Extensibility

Extending Your Maps

ThinkGeo products are built with extensibility in mind. Being able to extend and adapt a framework to your needs is a critical aspect of its usefulness. It allows for flexibility when requirements change and gives you a way to succeed when something doesn’t do exactly what you need it to do. Each of our components is built up in a pieces-and-parts way, assembling higher level features from smaller parts. This, coupled with overridable methods, allows you change nearly any aspect of the framework.

Extensibility means you can integrate your own data sources, create your own styles, tweak existing styles, draw to alternate canvases such as to a PDF, implement your own mathematical algorithms for shapes, and so much more. There is always a way to extend ThinkGeo maps to meet your requirements, both today and in the future.

ThinkGeo APIs are designed around a concept of 'minimal necessary overriding' for our abstract classes. What this means is that when extending our source, only the absolutely necessary methods need to be overriden - all other functionality works out-of-the-box. For example, when integrating a new data source, the only method that needs to be overridden is the 'GetAllFeatures' method, which requires you to pass back all of the possible features for this data source. With just this one method, we can calculate things such as spatial queries, maximum extent, record count, etc. without needing to override any other methods. If you would like to override other methods (for example, if your underlying storage format has an index that makes spatial queries very efficient), that option is still available to you. In this way, we only require the bare minimum to make features work and provide additional optional overrides based on what your upstream system supports.

As nearly every class has extensibility points, we only show samples for the most popular ones. That being said, we are always willing to help our customers extend our platform. This includes suggestions on how to integrate something, or making changes in the product that can be consumed through daily builds to our NuGet preview channel.

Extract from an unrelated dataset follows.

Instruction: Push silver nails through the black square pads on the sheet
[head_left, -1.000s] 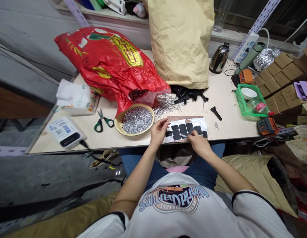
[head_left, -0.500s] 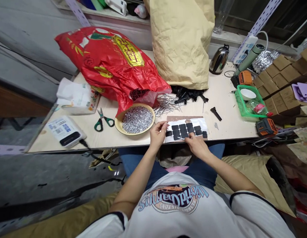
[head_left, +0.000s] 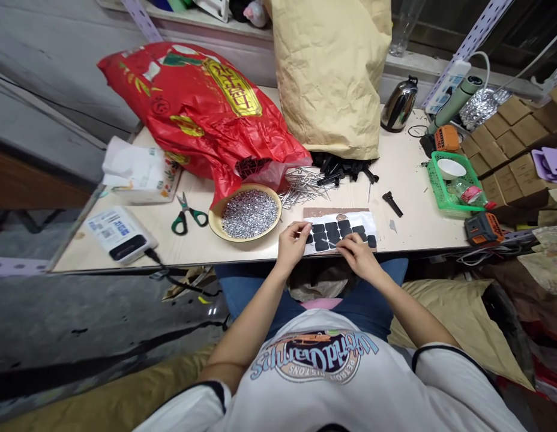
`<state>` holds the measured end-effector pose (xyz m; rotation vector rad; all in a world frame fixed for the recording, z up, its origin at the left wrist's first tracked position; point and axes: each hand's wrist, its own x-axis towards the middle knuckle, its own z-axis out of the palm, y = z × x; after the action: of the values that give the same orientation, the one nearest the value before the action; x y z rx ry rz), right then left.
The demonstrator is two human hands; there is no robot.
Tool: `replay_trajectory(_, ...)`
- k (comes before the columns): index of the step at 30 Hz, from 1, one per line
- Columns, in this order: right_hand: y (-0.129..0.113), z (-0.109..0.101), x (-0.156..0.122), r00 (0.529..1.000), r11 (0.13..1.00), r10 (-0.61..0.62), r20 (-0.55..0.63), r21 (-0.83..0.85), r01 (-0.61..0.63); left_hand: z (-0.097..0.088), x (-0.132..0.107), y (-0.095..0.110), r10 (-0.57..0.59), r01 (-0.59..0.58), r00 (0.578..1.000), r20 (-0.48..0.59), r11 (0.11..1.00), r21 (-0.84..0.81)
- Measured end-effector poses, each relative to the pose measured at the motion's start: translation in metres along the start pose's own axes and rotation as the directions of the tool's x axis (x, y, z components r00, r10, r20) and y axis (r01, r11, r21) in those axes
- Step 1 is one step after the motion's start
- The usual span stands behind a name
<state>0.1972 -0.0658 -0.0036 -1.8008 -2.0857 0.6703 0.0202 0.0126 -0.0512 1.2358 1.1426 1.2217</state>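
A white sheet (head_left: 366, 223) carrying several black pads lies at the table's front edge. My left hand (head_left: 293, 243) rests on the sheet's left end, fingers curled and pinching its corner. My right hand (head_left: 358, 254) sits on the sheet's lower middle, fingers closed around a thin silvery nail (head_left: 329, 242) whose tip points left over a black pad. A brown card strip (head_left: 326, 212) lies just behind the sheet.
A yellow bowl (head_left: 245, 215) of small silver pieces stands left of the sheet, loose nails (head_left: 303, 183) and black plastic parts (head_left: 346, 168) behind it. Scissors (head_left: 186, 215), a red bag (head_left: 206, 108), a paper sack (head_left: 332, 72), a kettle (head_left: 399, 105) and a green basket (head_left: 454, 183) crowd the table.
My right hand slid slightly left along the sheet with the nail. My left hand shifted a little right onto the sheet's corner. The view tilted down a touch.
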Motion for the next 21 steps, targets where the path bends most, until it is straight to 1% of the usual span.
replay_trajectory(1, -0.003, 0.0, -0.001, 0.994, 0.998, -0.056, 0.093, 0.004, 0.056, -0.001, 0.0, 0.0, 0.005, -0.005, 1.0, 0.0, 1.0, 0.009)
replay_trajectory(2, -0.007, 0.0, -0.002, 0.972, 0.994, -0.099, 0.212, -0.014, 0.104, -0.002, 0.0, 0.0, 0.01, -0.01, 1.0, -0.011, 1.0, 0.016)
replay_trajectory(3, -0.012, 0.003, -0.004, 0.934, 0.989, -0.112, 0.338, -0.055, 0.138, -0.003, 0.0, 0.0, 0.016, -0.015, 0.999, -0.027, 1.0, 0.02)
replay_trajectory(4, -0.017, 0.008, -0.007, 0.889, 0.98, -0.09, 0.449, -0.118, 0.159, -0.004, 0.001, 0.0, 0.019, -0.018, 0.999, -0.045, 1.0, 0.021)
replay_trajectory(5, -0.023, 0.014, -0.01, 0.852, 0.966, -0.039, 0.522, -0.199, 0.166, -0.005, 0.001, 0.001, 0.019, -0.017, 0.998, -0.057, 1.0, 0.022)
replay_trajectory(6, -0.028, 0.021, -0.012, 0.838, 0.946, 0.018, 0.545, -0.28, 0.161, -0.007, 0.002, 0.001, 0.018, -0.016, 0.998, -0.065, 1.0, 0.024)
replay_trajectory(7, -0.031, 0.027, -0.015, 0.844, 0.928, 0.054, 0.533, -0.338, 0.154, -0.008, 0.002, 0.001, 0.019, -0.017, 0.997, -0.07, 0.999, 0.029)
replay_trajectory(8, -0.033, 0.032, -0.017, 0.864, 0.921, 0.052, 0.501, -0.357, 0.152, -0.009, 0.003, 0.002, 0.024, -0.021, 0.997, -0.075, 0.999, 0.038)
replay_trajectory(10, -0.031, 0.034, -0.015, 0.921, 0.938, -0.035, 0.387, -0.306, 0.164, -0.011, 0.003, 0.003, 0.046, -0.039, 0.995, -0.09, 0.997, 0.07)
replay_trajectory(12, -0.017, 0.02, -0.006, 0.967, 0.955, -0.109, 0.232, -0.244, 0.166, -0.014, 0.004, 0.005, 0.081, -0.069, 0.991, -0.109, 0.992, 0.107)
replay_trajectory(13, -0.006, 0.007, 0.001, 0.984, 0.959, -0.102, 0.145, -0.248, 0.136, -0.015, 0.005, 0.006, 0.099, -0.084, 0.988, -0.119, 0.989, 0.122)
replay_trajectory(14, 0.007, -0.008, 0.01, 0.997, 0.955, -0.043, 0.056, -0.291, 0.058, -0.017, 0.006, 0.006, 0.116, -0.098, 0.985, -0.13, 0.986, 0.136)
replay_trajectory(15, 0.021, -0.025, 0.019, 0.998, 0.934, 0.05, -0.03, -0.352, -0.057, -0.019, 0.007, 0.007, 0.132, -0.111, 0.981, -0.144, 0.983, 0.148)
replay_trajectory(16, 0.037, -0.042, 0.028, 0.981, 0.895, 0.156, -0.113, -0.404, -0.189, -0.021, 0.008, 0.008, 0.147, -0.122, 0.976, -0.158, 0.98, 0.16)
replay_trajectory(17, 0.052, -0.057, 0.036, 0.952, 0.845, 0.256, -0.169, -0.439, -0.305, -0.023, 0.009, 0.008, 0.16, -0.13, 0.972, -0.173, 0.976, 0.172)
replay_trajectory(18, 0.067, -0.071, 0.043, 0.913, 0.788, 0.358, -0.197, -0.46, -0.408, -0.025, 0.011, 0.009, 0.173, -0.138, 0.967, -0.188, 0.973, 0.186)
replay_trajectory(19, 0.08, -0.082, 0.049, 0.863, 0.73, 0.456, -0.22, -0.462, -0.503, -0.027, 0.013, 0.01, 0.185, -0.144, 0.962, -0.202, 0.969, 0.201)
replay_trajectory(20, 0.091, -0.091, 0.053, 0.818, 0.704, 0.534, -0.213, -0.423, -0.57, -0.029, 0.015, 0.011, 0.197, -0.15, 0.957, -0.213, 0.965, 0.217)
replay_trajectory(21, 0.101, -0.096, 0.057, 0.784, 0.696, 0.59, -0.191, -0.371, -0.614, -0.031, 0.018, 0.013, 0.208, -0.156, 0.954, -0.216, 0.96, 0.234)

Image of a map using a custom style for world capitols based on timezones

Extending Styles

Styling is the lifeblood of visualizing GIS data, and we provide a great number of ready to use styles as well as a framework for combining, extending or creating your own custom styles. Custom styles allow you to use any of the column data associated with your features, while also giving you a place to implement custom logic.

In the sample provided, we create a custom style that styles world capitols based on whether it is currently night or day at that location.

Sample Code

WPF | Winforms | Xamarin | WebAPI* | Blazor*

Image of a map showing a custom layer drawing rings dynamically on a map

Extending Layers

Layers are useful for displaying data based on underlying spatial data (like shapefiles). Based on your type of data (raster, vector, or even custom data), you can create your own layers to display data formats we do not yet support, such as domain-specific or proprietary formats. This allows you to ensure that your data can easily be integrated into your maps.

In our custom layer sample, we do something a bit different. This sample shows how a layer can even draw data not driven by any underlying data source. In the sample, we create a layer that draws rings at five mile intervals based on the center of the map. It demonstrates our drawing APIs as well as dynamic map functionality. If you are more interested in integrating data from a data source, check out the 'Extending Feature Sources' section below, where we create a custom feature source and integrate it into a custom layer.

Sample Code

WPF | Winforms | Xamarin | WebAPI* | Blazor*

Image of a map showing a map pulling from a custom data source and drawing locations

Extending FeatureSources

Our FeatureSource classes are similar to more generic datasources in the .NET framework, but with an emphasis on GIS features. Creating a new FeatureSource allows you to integrate your own custom data into our map control for display or analysis. By overriding just a single API, you can integrate your own data and get the advantages of spatial queries, visualization, and much more. If your data store supports spatial indexes, those can also be leveraged to speed up spatial operations.

In the sample we show how to take a series of point data and create a custom FeatureSource and FeatureLayer that can be drawn and analyzed on the map with just a few lines of code.

Sample Code

WPF | Winforms | Xamarin | WebAPI* | Blazor*

* Feature available, but no specific sample.